WDBJ screen shot
Martinsville councilwoman offended by quilt students presented as gift to city council
WBDJ7: MARTINSVILLE, Va.— A city councilwoman says a quilt made by a group of students should not be allowed to hang in the Martinsville City administration building. She says the quilt is offensive to African Americans. But the students who made it say it showcases what they learned working on a special project.
It was supposed to be a nice gesture from students at the Piedmont Governor’s School in Martinsville. Each student made a quilt square.
But one representing their journey learning about the area with a black stick figure offended councilwoman Sharon Brooks-Hodge.
Here’s what happened:
“We got to walk across the Philpott Dam and the small black person represents us before we learned all the information and then the bigger gold person is how he feels after he’s been enriched with all the different knowledge,” a student said as she showed the quilt to council members.
The student started explaining another quilt square when Councilwoman Hodge had a comment. “Excuse me. Um, why is the small black person the negative image?” Hodge said.
“It’s not negative. It’s just showing how much we increased,” was the student’s response, to which Hodge replied: “I take offense to that.” “I didn’t mean to make it offensive,” another student said.
“Whoever reviewed that to make a small black person the before and the gold which you are afterwards, considering you only talked to 10 percent of black people in a city that’s 45 percent African-American, I take offense to that and I hope that you do not display that,” Hodge said.
One student started crying and a teacher explained the black figure had nothing to do with race.
Councilman Danny Turner was sitting just a few feet away. “These children are two generations away from that and black, white, green, or blue they’re not, they don’t see those things,” Turner said.

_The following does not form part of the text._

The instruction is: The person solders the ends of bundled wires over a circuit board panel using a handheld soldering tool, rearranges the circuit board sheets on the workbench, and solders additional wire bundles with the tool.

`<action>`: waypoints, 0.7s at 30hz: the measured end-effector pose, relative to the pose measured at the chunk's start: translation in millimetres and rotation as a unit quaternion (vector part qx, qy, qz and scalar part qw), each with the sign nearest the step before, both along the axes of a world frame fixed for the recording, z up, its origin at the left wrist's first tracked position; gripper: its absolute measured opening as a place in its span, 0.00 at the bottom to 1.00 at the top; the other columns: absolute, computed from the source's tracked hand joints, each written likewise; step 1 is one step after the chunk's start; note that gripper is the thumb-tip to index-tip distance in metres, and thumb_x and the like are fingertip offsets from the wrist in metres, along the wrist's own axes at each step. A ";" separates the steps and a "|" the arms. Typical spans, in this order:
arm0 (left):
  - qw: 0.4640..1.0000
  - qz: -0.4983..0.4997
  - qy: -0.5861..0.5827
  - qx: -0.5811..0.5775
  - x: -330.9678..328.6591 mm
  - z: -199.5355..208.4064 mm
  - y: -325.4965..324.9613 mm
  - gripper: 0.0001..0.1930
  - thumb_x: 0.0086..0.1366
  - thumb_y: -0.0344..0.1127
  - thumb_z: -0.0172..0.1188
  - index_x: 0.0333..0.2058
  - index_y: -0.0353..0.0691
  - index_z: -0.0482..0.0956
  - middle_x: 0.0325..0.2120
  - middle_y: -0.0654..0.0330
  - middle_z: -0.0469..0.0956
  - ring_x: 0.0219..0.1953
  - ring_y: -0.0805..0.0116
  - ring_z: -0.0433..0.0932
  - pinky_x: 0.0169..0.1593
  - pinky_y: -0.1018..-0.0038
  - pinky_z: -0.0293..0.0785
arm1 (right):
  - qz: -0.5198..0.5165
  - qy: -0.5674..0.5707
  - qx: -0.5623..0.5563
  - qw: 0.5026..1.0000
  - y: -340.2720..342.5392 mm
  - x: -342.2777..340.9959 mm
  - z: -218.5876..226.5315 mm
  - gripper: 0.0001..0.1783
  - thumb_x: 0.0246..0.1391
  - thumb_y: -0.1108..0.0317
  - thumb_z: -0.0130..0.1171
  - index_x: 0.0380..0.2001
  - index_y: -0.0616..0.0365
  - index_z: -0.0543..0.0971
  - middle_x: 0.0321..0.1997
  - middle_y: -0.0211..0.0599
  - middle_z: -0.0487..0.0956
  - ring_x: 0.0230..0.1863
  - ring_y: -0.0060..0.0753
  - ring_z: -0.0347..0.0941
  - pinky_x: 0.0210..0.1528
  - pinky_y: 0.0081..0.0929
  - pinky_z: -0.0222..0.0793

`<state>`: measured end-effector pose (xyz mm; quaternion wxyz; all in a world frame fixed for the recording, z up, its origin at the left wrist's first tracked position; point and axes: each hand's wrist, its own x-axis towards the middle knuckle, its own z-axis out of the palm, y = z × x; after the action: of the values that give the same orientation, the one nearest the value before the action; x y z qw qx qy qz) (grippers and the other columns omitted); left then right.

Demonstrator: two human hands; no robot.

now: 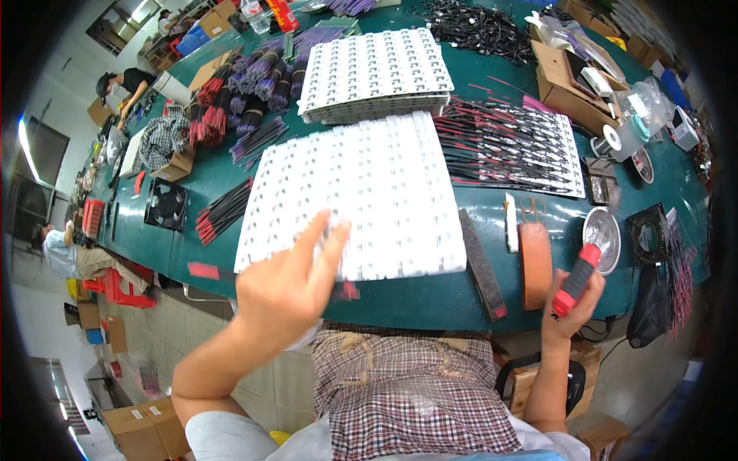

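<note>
A white circuit-board panel with rows of small dark marks lies in front of me, slightly blurred. Over its near edge reaches my left hand, index and middle fingers stretched out toward the surface; its other fingers are partly hidden. Whether the fingertips touch the panel I cannot tell. To the right, my right hand is wrapped round a red-and-black handled tool, held near a round metal bowl. The tool's working end is not clear. Red bits show by the panel's near edge.
Behind the panel stands a stack of similar white panels. Black-and-red wires spread over another panel to the right. Wire bundles lie back left, a fan at left. A dark bar and an orange block lie nearby.
</note>
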<state>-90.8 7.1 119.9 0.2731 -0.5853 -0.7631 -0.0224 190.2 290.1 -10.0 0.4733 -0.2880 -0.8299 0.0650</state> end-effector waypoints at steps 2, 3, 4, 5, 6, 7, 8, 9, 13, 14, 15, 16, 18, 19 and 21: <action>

WDBJ received a statement the Martinsville chapter of the National Association for the Advancement of Colored People gave select members of city council. It reads quote:
“This young man had not received training on how offensive depictions like this were to people of color. If he had, this incident could have been avoided. The city already has issues with the Black community; this does not help matters at all.”
Turner said he visited the Governor’s school yesterday and apologized for what happened.
He says students are still upset. The students still gave the quilt to the city. We’re told it will stay in an office until city council makes a decision whether or not to hang it up.
If it does get approved, it will have a disclaimer describing the quilt square.
Why did this councilwoman make a big deal over this – is it really racist? Seems to me she made a big deal out of nothing, instead of graciously accepting this quilt made by the students.